The ethical debate on sham surgery has intensified in the past decade, particularly in response to placebo controlled trials of dopaminergic cell transplantation for Parkinson’s disease.14 Ethical discourse on placebo or sham surgery was initiated in a 1961 commentary by Henry Beecher, who argued for its utility in randomized trials to control for evaluator bias and the placebo effect.5 Sham surgery under double-blind conditions exposed mammary artery ligation to be no more effective than a placebo intervention in treating angina.6,7 In 2002, a sham controlled trial of arthroscopic lavage and debridement for osteoarthritis of the knee similarly discredited an invasive and costly procedure.8 Using these trials as examples, we formulated a framework for the ethical assessment of placebo surgery.911 Despite an increase in the acceptance and design of sham-controlled surgical trials among physician-scientists,12,13 ethical opposition has mounted on issues of scientific necessity and the level of risk posed to patient-subjects.14,15

Neurological procedure trials have been at the forefront of this discussion primarily for two reasons. First, neurological procedures range from minimally to critically invasive and may involve conditions of a highly emergent nature. Sham controls at the extreme end of this spectrum may pose a risk of death and irreversible sensory, cognitive or motor dysfunction. Second, evidence for the placebo effect and an understanding of its mechanisms are emerging for various neurological conditions including pain, depression and motor disorders, such as Parkinson’s disease.16 In these conditions, the parts of the nervous system subject to disease may be modulated directly by expectation and/or conditioning. These placebo effects must be controlled for in order to dissociate these processes from those reflecting the efficacy of a given procedure. In addition, blinding patient-subjects to the treatment they receive is necessary to avoid bias in trials evaluating subjective outcomes, which are common in neurological research.

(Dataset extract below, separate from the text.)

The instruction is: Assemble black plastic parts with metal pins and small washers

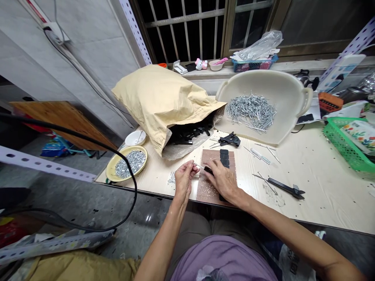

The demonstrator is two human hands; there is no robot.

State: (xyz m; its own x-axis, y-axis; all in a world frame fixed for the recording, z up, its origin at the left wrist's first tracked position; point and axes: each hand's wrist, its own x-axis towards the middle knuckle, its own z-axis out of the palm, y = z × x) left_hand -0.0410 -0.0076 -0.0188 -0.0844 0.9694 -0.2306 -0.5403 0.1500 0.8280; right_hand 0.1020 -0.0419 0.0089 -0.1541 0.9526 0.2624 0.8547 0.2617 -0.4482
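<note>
My left hand [186, 173] is closed in a pinch at the tip of a thin metal rod [200, 166]; whether its fingers also hold a smaller part is hidden. The rod's other end runs into a black plastic handle [208, 170], which my right hand [224, 180] grips over a brown board [209, 190]. Black pads [224, 156] line that board. Tiny silvery pieces [171, 178] lie beside my left hand. To the right, a black handle with a rod [285, 188] rests on the table, with loose metal rods [259, 155] farther back.
A tan sack [164, 101] lies open with black parts inside. Behind the board are black handles with rods [230, 139]. A yellow bowl [110, 175] of small metal pieces stands left, a white basin [293, 117] of metal pins at the back, a green basket [336, 136] right.
</note>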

The goal of this article is to elaborate on our ethical framework for sham invasive procedures with a special emphasis placed on highly invasive procedures for neurological conditions. We will review six benchmarks for the justification of sham surgery and use examples from the literature that represent critical points along a spectrum of risk.

Methodological Justification

Commentators opposing the use of sham surgery argue that it violates the principle of nonmaleficence in posing risk to research participants without the prospect of direct benefit.2,3,24,17 Unlike inert pharmaceutical placebos, invasive sham surgery may involve risks associated with surgical incision, general anesthesia and immunosuppression. This objection is not valid because it conflates the ethics of clinical care with the ethics of clinical research.9,18 While the aim of clinical care is to maximize the health and well-being of particular patients, the goal of research is to acquire clinically relevant knowledge that will benefit future patients.9 In clinical research, there is no requirement to offer participants the prospect of direct benefit or to ensure the absence of risk. Indeed, critical areas of biomedical research, including Phase I toxicity testing and studies of pathophysiology, expose participants to risk without the prospect of direct benefit. This research is necessary in order to translate medical innovation into safe and effective treatments.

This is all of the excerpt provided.